The M2As are incredibly well constructed. The heavy, inert cabinets of the review pair were made of thick sheets of solid oak sourced from Hokkaido, the northern island of Japan. Their finish is very attractive. The retail price of the review pair is $2900, but several cabinet options are available, from MDF at $2300 per pair, to pine at $2700, to piano black at $3000. According to Muramatsu, the type of wood affects the sound quality. Pine is said to resonate the most, with oak the least resonant and MDF falling between. Almarro is working on ways to raise the performance level of the MDF and pine cabinets to that of oak.
According to the specs, each M2A is 40 inches high, 9.5 inches wide, and 16 inches deep at its base, but I measured a height of 35.5 inches. This places the tweeters 31 inches from the floor, considerably below the ear level of a typical seated listener. However, the front baffle slopes gently back, which helps align the drivers with the listener's ears, and provides a certain amount of time alignment for the drivers. Outrigger feet can be installed at each of the speaker's bottom corners to decouple the cabinet and raise it another two inches or so off the floor. Substantial cone/spike assemblies that thread into metal inserts on the bottom of the speaker allow for leveling and height adjustments.
The driver complement consists of a 1-inch Focal inverted-dome titanium tweeter and a 6-inch NEO grass-fiber honeycomb woofer with an integral phase plug. The M2A, a conventional two-way design, is a departure from previous Almarro speaker designs, which featured full-range drivers. On the rear panel of the M2A is a pair of high-quality, biwire-capable binding posts and a flared bass reflex port. Almarro provides 5-inch jumpers, equipped with banana plugs, for single-wiring. I was also provided with the optional accessories, which include acoustical foam for stuffing the ports and silicon-enhanced outrigger bases for augmented resonance control in the bass. The user manual is fairly thorough, and provides information about hookup and positioning of the speakers, and installation of the outrigger feet and optional silicon bases.

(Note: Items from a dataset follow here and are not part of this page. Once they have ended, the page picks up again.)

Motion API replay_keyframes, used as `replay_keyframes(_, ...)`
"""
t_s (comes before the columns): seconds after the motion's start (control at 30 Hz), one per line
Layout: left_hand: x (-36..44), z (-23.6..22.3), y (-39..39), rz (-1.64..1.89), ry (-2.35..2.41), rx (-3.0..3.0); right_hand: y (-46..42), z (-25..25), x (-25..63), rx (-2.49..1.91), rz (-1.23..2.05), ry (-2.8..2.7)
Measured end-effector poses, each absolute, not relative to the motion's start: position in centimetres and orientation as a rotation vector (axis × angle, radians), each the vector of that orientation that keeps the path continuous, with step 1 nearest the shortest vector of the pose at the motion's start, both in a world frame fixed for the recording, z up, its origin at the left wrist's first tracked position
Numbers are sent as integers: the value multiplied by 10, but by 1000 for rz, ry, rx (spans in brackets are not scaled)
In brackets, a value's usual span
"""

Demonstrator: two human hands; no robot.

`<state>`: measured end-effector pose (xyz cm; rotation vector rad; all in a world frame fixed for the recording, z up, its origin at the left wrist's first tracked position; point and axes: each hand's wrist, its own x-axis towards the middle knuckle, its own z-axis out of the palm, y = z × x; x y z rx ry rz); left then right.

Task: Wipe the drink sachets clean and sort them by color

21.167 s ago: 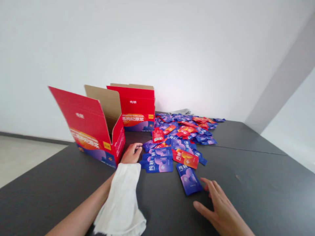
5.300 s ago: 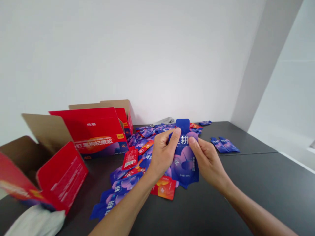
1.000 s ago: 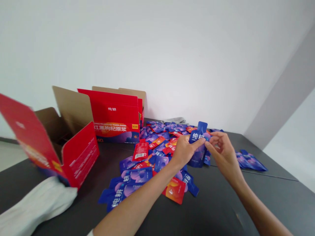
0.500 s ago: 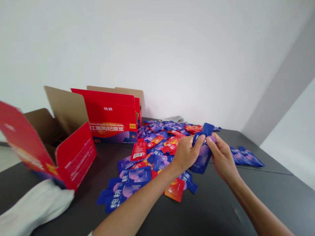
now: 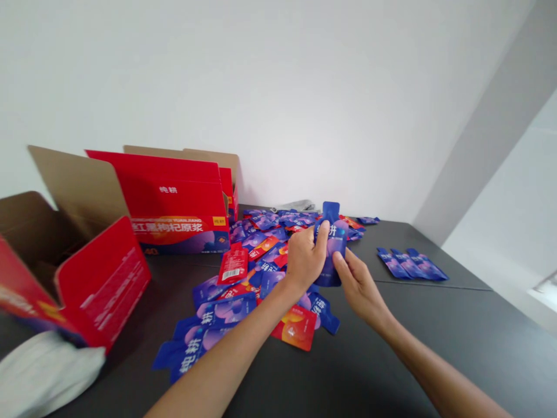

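Both of my hands are on one blue-and-purple spouted drink pouch (image 5: 333,247), raised above the table with its spout end up. My left hand (image 5: 303,255) grips its left side, thumb across the printed front. My right hand (image 5: 354,280) pinches its lower right edge between thumb and fingers. Beneath and behind them spreads a loose pile of blue pouches (image 5: 228,310) and red-orange pouches (image 5: 300,330), lying at mixed angles and overlapping. Off to the right, several blue pouches (image 5: 409,265) lie side by side in a neat overlapping row, spouts pointing away.
An open red carton (image 5: 107,284) stands at the left, flaps raised. Behind it is another red carton (image 5: 174,215), also with raised flaps. White cloth (image 5: 47,371) lies at the near left. A seam crosses the dark table (image 5: 413,342), and a white wall (image 5: 278,104) rises behind.
In the last second my right hand has slid down to the pouch's lower edge, and the pouch has straightened. The view has turned right. Since 21 seconds ago the row at right has appeared.
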<state>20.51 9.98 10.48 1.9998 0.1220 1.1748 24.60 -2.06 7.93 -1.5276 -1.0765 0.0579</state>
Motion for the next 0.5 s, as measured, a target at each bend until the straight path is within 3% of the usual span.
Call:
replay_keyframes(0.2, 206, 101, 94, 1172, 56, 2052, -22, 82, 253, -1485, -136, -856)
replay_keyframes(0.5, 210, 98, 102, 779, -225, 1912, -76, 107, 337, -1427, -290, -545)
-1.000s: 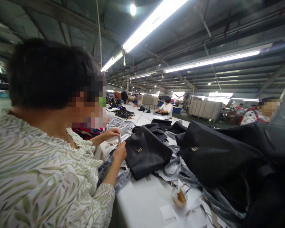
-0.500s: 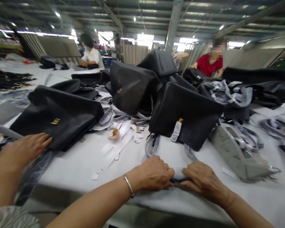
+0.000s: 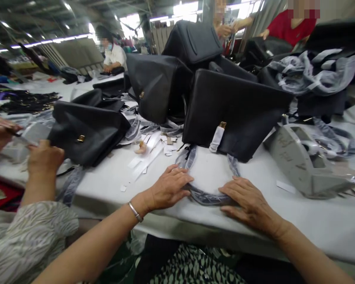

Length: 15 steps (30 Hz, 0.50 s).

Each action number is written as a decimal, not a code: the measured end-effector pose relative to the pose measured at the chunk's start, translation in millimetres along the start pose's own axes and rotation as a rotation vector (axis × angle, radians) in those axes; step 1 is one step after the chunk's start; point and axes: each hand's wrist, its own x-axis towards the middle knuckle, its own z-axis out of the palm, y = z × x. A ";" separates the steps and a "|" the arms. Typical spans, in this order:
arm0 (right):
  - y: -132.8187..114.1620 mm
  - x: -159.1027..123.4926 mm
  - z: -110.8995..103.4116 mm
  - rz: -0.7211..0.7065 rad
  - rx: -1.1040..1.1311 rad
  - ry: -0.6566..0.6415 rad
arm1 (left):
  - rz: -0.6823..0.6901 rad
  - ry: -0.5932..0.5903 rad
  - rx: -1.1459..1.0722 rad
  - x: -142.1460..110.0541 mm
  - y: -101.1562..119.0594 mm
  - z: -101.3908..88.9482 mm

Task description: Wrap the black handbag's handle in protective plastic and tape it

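- Head view: my left hand [image 3: 168, 187] rests at the left bend of a plastic-wrapped strap [image 3: 208, 198], fingers fairly straight, thumb apart, not closed up.
- My right hand [image 3: 248, 201] is at the strap's other bend, fingers wide.
- The strap loops across the white table [image 3: 208, 167] in front of a black bag [image 3: 233, 106], whose gold clasp [image 3: 223, 125] has a white-wrapped tab.
- Right of that bag I see a grey dispenser [image 3: 298, 169]; left, paper scraps [image 3: 149, 152].
- Far left, a co-worker's hands [image 3: 45, 157] hold something thin I can't identify, near a second black bag [image 3: 87, 130].
- Behind, more black bags [image 3: 156, 86] are heaped.
- Farthest, I see a person in white [image 3: 116, 57] and one in red [image 3: 292, 29].
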 end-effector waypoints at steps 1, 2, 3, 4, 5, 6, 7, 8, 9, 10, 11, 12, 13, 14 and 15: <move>0.0 0.5 0.6 0.001 0.007 0.004 | -0.010 -0.011 0.006 -0.3 0.1 -0.6; -0.3 0.9 1.0 -0.003 0.008 0.002 | -0.011 -0.021 0.014 0.7 0.4 -1.0; -0.8 1.1 1.4 -0.013 0.003 -0.001 | -0.004 -0.027 0.021 2.8 1.0 -1.1; -1.5 1.1 1.6 -0.025 -0.009 -0.001 | 0.007 -0.031 0.024 5.7 1.9 -0.9; -2.5 0.9 1.7 -0.036 -0.029 0.009 | 0.022 -0.033 0.024 9.2 3.2 -0.5; -3.9 0.7 1.8 -0.041 -0.054 0.035 | 0.037 -0.037 0.023 12.9 4.7 0.2; -5.8 0.4 1.8 -0.042 -0.080 0.074 | 0.049 -0.040 0.026 16.6 6.4 1.1; -8.3 0.3 1.9 -0.042 -0.099 0.115 | 0.059 -0.044 0.034 19.7 8.3 2.3; -11.4 0.4 2.4 -0.046 -0.108 0.145 | 0.072 -0.045 0.047 22.2 10.2 3.8; -14.9 0.8 3.2 -0.059 -0.104 0.155 | 0.090 -0.041 0.062 23.5 12.2 5.5; -18.4 1.5 4.4 -0.080 -0.092 0.148 | 0.110 -0.022 0.075 23.6 14.4 7.5; -21.6 2.4 6.0 -0.097 -0.079 0.132 | 0.126 0.017 0.086 22.2 16.8 9.9; -24.2 3.2 7.8 -0.104 -0.071 0.117 | 0.131 0.078 0.091 19.4 19.5 12.6; -26.0 4.0 9.5 -0.099 -0.070 0.112 | 0.118 0.158 0.087 15.2 22.5 15.6; -27.0 4.7 10.9 -0.088 -0.072 0.115 | 0.083 0.252 0.073 9.9 25.8 18.7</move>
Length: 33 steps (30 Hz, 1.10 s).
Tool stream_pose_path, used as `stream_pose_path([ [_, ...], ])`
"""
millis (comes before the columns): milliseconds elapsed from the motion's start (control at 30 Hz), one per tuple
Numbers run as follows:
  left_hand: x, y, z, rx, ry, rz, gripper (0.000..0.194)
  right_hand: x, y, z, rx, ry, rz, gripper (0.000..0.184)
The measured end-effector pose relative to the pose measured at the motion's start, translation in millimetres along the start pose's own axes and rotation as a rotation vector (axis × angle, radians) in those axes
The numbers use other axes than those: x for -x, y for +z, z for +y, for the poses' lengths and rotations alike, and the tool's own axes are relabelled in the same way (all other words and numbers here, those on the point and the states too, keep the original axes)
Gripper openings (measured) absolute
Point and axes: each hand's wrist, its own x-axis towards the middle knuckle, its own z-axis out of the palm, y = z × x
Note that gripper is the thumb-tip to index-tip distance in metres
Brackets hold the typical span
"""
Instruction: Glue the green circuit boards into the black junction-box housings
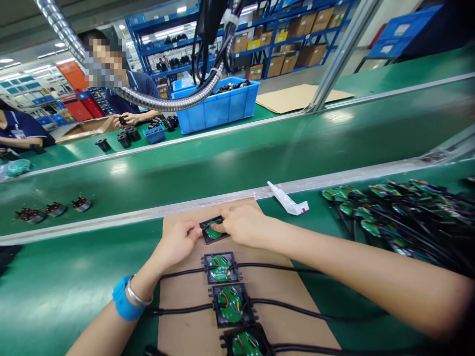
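The farthest of several square black plastic housings (214,239) lies on a sheet of brown cardboard, with a green circuit board (211,232) inside it. My left hand (180,241) is closed, its thumb and fingers pinching at the left side of that housing. From the right, my right hand (243,226) grips the housing's far right side, one digit pressed down on the board and partly covering it. Nearer to me, a second housing (221,268), a third housing (232,305) and a fourth housing (247,342) sit in a row, each with a wired board and black cables.
Beneath the housings is the cardboard (185,331). A white glue tube (287,199) lies beyond my right hand. Many wired circuit boards (393,212) are heaped at right. Across the green conveyor (208,170), a co-worker (139,89) handles a black part near a blue bin (218,111).
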Motion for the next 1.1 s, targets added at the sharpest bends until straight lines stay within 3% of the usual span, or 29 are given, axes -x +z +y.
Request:
stream_pose_path([
  [133,8.1,8.2,5.7,-0.147,0.065,0.192,0.016,-0.1,2.7,2.3,-0.013,0.000,-0.009,0.034],
  [333,17.8,29.5,-1.7,-0.391,0.178,0.319,0.031,-0.4,-0.6,-0.6,-0.032,0.008,-0.020,0.032],
  [533,20.6,29.4,-2.7,-0.533,0.187,0.309,0.028,4.0,-2.8,-1.7,-0.056,0.019,-0.012,0.033],
  [733,9.9,25.6,7.1,-0.642,0.137,0.151,0.017,4.3,-6.6,-0.1,-0.138,0.018,-0.044,0.032],
  [867,5.2,19.5,15.0,-0.654,0.113,0.096,0.020,3.3,-9.0,-1.9,-0.153,0.028,-0.053,0.031],
  [1000,17.9,14.6,13.8,-0.575,0.127,0.142,0.022,9.1,-6.3,-10.7,-0.154,0.024,-0.037,0.033],
  [1100,25.7,21.2,11.6,-0.437,0.228,0.191,0.025,14.5,0.4,-13.2,-0.175,0.023,-0.005,0.036],
])
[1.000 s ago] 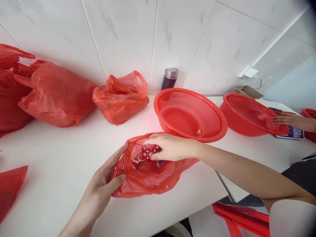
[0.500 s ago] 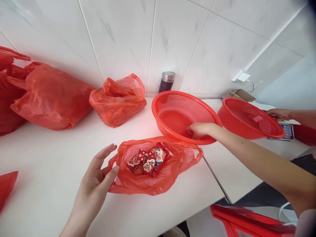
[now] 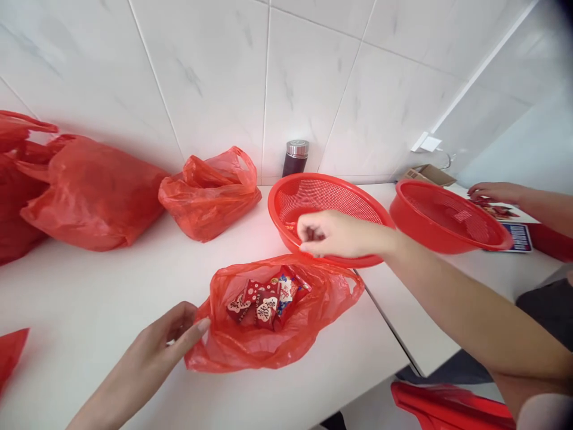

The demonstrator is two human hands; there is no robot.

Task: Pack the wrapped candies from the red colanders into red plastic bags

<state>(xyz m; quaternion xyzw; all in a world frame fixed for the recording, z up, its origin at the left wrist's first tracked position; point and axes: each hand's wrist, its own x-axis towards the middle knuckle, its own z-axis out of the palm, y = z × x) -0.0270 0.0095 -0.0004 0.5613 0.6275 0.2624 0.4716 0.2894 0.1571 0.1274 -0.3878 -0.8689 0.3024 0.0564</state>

Despite their relatively compact size, the M2As are capable of nearly full-range performance, and are rated to 29Hz (-3 dB). Placement in my smallish room proved to be more troublesome than usual. After some experimentation, I settled on a near-field configuration, with the speakers far away from the rear wall, far apart, and slightly toed in toward the listening position. With this positioning, I was able to get an incredibly wide soundstage with exceptional center fill and deep, controlled bass. I experimented with the outrigger feet and the optional silicon bases, and got greater coherency, transparency, and bass tautness with the silicon bases than with the speakers placed directly on the floor or on the outrigger feet alone. I also experimented with speaker cabling, and much preferred the Audience Au24 cables single-wired to a set of bi-wired Analysis Plus Oval 9s, which sounded too thick, warm, and closed in. The Au24s had greater clarity, openness, transparency, and imaging precision. Replacing the stock Almarro jumpers with Audience Au24 jumpers brought further improvements. The M2As performed well with solid-state amplification, but only came into their own when mated with tube amplifiers. They gained light and bloom in the midrange, and more clarity and air in the treble. Break-in was not an issue with my review pair, but Muramatsu recommends between 100 and 200 hours for new speakers.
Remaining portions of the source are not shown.